Whichever lines of the entries hold the word "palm" should be identified and copied.

Material provided Start Marker

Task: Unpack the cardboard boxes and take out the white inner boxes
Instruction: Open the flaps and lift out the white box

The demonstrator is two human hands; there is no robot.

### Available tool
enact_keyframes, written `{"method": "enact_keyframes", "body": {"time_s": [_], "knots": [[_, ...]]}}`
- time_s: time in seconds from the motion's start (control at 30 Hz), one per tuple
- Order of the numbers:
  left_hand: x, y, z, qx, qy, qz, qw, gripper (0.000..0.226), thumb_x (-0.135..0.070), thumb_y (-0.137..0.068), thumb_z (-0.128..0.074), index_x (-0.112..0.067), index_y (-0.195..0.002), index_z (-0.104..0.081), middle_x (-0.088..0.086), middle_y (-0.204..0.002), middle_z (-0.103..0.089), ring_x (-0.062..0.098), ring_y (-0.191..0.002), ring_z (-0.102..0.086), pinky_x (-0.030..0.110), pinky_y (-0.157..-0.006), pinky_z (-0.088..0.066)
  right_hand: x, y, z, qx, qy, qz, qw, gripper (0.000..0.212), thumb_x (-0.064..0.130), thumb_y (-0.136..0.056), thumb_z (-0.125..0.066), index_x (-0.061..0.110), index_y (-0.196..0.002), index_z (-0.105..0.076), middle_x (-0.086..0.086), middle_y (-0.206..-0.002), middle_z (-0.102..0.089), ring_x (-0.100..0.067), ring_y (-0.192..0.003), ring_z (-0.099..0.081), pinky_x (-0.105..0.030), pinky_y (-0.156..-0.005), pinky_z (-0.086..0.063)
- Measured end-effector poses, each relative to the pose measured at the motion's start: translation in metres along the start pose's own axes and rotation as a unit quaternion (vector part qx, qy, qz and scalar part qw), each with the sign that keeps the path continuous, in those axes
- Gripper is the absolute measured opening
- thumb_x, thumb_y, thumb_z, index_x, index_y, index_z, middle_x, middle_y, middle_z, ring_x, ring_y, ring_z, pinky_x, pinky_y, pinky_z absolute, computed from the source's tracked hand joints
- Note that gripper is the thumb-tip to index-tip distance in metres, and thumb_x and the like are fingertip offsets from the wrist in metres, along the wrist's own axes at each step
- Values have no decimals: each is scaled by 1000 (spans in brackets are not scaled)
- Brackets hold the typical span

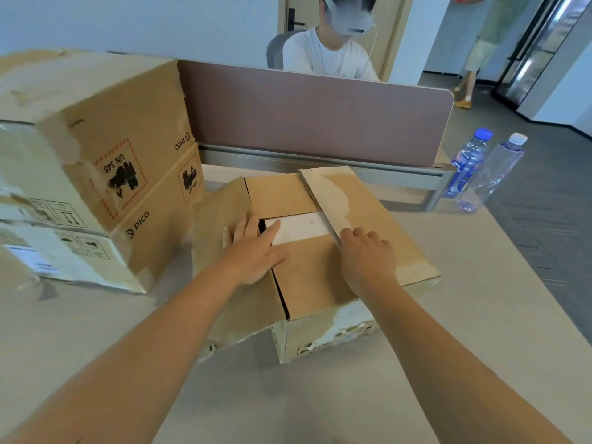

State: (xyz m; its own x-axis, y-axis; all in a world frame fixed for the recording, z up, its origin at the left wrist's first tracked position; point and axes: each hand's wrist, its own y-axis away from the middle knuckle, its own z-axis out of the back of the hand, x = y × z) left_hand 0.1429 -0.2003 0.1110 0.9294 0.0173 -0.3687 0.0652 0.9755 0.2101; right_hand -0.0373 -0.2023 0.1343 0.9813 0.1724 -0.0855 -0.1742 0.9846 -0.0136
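Beige desk (pixel 480 315) bears scuffed cardboard box (pixel 320 277), white inner box (pixel 301 227) showing, both hands spread flat.

- The white inner box (pixel 299 226) shows only as a strip between the flaps of the cardboard box (pixel 323 277); the left hand (pixel 256 251) covers its near-left corner, and the small mark on its top is too small to read.
- Left of the hands, the stacked cardboard boxes (pixel 96 174) run off the picture's left edge; their white label is blurred.
- Beyond the hands, the seated person (pixel 326 56) is hidden below the chest by the divider panel (pixel 314 113), the face blurred.
- Far right of the hands, the standing person (pixel 477 52) is cut off by the top edge.
- The print on the water bottle (pixel 467 161) is unreadable.
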Motion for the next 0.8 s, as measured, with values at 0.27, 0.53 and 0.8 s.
{"method": "enact_keyframes", "body": {"time_s": [0.27,0.53,0.8], "knots": [[-51,31,0,83,-71,-60,992,108,-72,-70,-58,-29,-149,3,1,-157,16,22,-144,16,51,-117,1,-9,6,32,-1,12,22,1000,32,9,-96,-37,11,-128,-39,-8,-121,-52,-29,-110,-56,-33,-80,-44],[-69,43,-5,51,-139,-47,988,107,-58,-71,-69,-15,-148,-8,6,-156,-13,23,-143,-14,46,-115,-18,-53,12,51,-23,187,3,982,35,18,-98,-36,9,-129,-48,-17,-154,-9,-37,-141,-10,-55,-114,-8],[-55,33,-23,-53,-161,-38,985,74,-20,-87,-64,-18,-146,-20,3,-150,-28,21,-138,-25,40,-112,-27,-76,19,27,-1,255,-20,967,58,38,-99,-18,9,-148,-12,-17,-155,11,-37,-141,19,-55,-110,15]]}}
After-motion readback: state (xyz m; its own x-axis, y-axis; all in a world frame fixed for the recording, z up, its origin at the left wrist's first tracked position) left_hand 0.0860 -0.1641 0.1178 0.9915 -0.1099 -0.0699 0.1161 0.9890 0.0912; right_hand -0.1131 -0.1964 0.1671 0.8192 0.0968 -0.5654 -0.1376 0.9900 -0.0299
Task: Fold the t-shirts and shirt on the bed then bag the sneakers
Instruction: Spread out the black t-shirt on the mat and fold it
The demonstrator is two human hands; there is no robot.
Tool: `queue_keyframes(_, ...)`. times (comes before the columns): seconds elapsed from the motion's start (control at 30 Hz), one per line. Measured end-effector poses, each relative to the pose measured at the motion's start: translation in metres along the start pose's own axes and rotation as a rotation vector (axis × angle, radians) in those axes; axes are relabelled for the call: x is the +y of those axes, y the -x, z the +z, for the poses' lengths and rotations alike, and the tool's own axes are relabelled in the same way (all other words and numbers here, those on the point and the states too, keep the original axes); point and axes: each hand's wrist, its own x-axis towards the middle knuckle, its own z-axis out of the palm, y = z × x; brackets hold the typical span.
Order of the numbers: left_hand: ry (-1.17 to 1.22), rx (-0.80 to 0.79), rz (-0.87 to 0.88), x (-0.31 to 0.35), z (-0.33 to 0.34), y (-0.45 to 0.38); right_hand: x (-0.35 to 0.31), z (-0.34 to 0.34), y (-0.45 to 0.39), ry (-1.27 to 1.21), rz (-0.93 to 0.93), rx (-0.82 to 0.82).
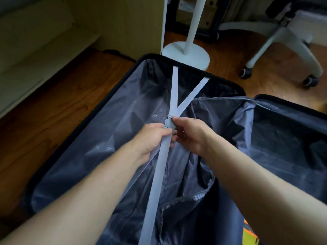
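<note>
An open suitcase [99, 110] with a black rim and grey lining lies flat on the wooden floor below me. Pale grey elastic straps [174, 89] cross its left half and meet at a small buckle [168, 122] in the middle. My left hand [152, 140] grips the near strap just below the buckle. My right hand [190, 133] pinches the buckle from the right side. No t-shirts, shirt or sneakers are in view.
A white lamp stand base [185, 53] stands just beyond the suitcase. An office chair with white legs and castors [276, 50] is at the back right. A pale wooden cabinet [53, 32] lines the left. The suitcase's other half [292, 138] lies to the right.
</note>
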Motion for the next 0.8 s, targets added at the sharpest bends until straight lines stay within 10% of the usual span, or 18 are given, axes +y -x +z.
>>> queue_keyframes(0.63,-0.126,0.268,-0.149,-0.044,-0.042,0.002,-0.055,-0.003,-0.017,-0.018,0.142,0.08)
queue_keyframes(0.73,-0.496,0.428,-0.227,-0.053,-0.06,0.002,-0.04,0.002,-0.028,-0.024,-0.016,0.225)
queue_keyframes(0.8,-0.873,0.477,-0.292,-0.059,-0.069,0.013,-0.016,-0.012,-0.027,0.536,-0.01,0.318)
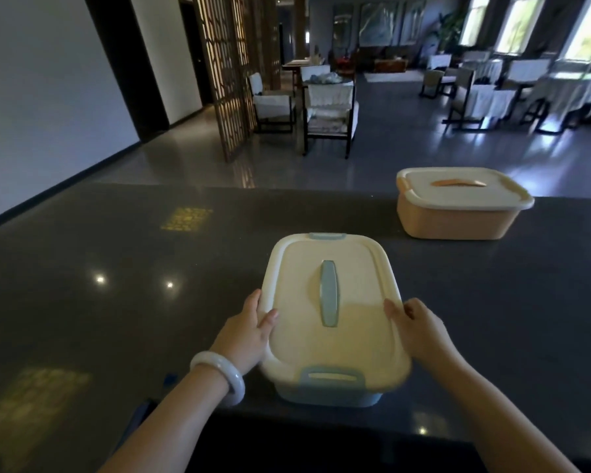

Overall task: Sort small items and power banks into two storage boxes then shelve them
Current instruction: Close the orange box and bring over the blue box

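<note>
Blue storage box [335, 322], lidded, gripped at its sides between left hand [249, 331] and right hand [420, 331]; orange storage box [458, 203], also lidded, beyond the right hand. Sorting appears finished; shelving remains.

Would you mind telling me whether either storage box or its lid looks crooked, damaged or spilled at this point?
Nothing stands out. The blue box has its lid seated flat, with the left hand and right hand holding its sides. The orange box sits apart on the dark counter, lid on and level. No spills show.
</note>
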A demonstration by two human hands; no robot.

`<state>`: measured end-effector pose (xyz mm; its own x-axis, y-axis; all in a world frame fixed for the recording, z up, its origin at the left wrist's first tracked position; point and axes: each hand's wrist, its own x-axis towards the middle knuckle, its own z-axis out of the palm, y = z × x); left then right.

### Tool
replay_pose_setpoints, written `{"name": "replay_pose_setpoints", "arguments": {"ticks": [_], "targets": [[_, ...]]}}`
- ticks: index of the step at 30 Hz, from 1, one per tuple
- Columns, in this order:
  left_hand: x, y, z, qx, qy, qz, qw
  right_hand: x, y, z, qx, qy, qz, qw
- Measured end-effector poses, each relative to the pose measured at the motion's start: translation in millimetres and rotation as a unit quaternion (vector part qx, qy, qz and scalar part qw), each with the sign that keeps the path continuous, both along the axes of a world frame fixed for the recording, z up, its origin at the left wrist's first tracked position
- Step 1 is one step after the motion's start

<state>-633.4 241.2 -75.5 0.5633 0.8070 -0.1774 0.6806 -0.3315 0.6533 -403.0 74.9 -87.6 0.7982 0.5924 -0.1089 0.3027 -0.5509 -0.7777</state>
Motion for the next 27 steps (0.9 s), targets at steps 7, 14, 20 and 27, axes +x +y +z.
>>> {"name": "replay_pose_setpoints", "arguments": {"ticks": [7, 14, 20, 27], "targets": [[17, -1, 19, 0.249, -0.004, -0.128, 0.960, -65, -32, 28, 0.069, -0.178, 0.167, 0.967], [40, -2, -4, 0.266, 0.084, -0.201, 0.939, -95, -38, 22, 0.075, -0.190, 0.263, 0.943], [43, -2, -7, 0.271, 0.103, -0.202, 0.935, -99, -28, 33, 0.055, -0.144, 0.246, 0.957], [42, -2, -5, 0.270, 0.113, -0.212, 0.932, -104, -34, 29, 0.042, -0.149, 0.246, 0.957]]}}
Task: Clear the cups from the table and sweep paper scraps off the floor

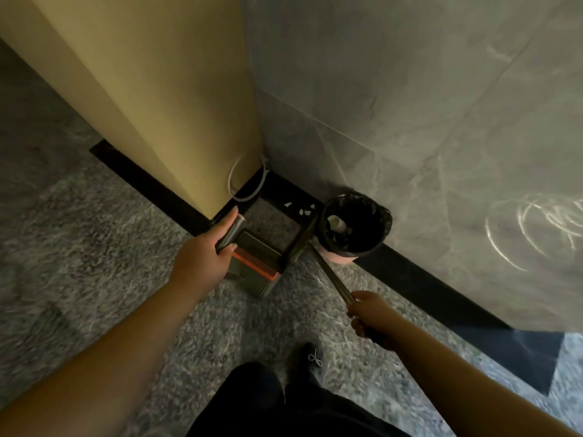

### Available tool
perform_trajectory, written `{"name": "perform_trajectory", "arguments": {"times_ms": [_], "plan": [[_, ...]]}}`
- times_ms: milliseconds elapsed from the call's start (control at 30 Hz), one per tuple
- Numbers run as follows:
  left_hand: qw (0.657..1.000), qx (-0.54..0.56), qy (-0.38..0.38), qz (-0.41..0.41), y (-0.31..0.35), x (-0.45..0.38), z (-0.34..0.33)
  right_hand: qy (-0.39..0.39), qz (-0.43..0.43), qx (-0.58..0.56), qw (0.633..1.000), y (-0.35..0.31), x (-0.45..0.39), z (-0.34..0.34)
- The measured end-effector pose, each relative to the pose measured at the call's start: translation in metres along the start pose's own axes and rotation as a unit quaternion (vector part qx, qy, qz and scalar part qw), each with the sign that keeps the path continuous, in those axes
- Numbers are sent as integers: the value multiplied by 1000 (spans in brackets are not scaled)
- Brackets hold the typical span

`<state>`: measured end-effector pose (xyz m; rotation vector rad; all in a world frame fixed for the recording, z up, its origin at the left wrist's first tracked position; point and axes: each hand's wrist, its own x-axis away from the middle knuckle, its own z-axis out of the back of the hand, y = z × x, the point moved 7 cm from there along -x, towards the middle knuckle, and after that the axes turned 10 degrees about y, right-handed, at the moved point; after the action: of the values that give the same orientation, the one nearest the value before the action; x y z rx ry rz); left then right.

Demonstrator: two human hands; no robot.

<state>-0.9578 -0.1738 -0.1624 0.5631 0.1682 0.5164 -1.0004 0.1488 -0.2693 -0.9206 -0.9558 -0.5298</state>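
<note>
1. Nearest to us, dark trousers (277, 402) and one dark shoe (310, 357) stand on the speckled grey stone floor (94, 247).
2. Our right hand (370, 316) is closed around a slim metal broom handle (334, 279), which slants away toward the corner.
3. Our left hand (206, 247) is wrapped around the upright handle (232, 231) of the dustpan (255, 263). The pan is dark with an orange comb strip and sits on the floor.
4. Just right of the dustpan stands a pink waste bin (353, 228) lined with a black bag. A pale cup (337, 223) lies inside it. We cannot make out paper scraps on the floor.
5. A black skirting strip (426, 279) runs along the base of the walls.
6. Beyond, a yellow panel (151, 89) meets a grey marble-look wall (410, 89) at the corner, where a white cable loop (246, 181) hangs.
</note>
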Motion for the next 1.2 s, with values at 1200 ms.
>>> {"name": "perform_trajectory", "arguments": {"times_ms": [1200], "plan": [[993, 27, -106, -49, -60, -207, 13, 56, -149, -170, 972, -127, -80, -71]]}}
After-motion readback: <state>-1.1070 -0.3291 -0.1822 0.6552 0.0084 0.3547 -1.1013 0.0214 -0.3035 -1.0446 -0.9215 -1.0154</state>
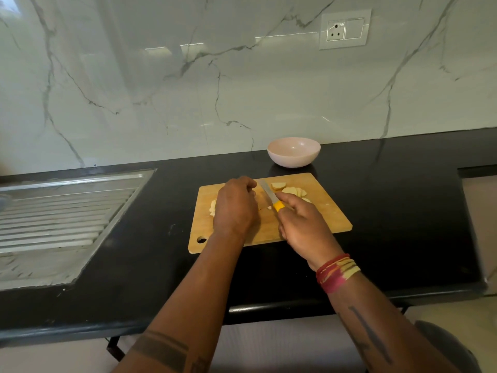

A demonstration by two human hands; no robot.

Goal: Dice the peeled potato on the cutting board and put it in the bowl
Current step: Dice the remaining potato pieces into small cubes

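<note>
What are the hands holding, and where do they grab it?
The right hand grips the knife by its yellow handle. The left hand curls over potato on the board; the exact hold is hidden.

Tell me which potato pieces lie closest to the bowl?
The thick end piece at the board's far edge, beside the knife blade; the fanned slices sit nearer the person.

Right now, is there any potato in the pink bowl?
No, the pink bowl shows only its bare inside, while the potato slices lie on the wooden cutting board.

Matt wooden cutting board (330, 211) on glossy black counter (390, 211); ribbed metal drainboard (61, 219) (dull, scuffed)
</note>
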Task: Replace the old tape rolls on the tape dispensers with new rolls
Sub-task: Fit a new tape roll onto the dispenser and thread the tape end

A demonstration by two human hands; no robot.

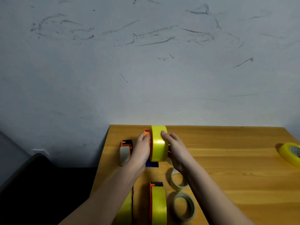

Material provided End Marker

● Exercise response
Tool: `queue_keyframes(_, ...)`. times (comes before the columns): seconds elapsed from the motion's start (control at 30 Hz), one per line. Measured end-effector poses, each relative to the pose measured at the motion's start: translation in metres along the start pose's own axes and rotation as a rotation vector (axis × angle, radians) in those axes; axes are relabelled for the call: x is the +y of those axes, y the -x, z the +z, for the poses' lengths and rotations alike, and the tool's own axes are relabelled in the same way (all other words and numbers here, those on the point and the states too, keep the original axes); point and axes: each hand's wrist, its own x-axis towards the middle knuckle, its own z-axis out of the palm, y = z × x; brackets hold the typical span.
`<state>`: measured end-effector pose (xyz mm; its own x-axis, y-axis; all in a world frame fixed for the recording, z up, its origin at the left wrist's first tracked position; point and axes: each hand's wrist, its own x-axis towards the middle knuckle, its own z-axis out of the palm, y = z × x); left then right.

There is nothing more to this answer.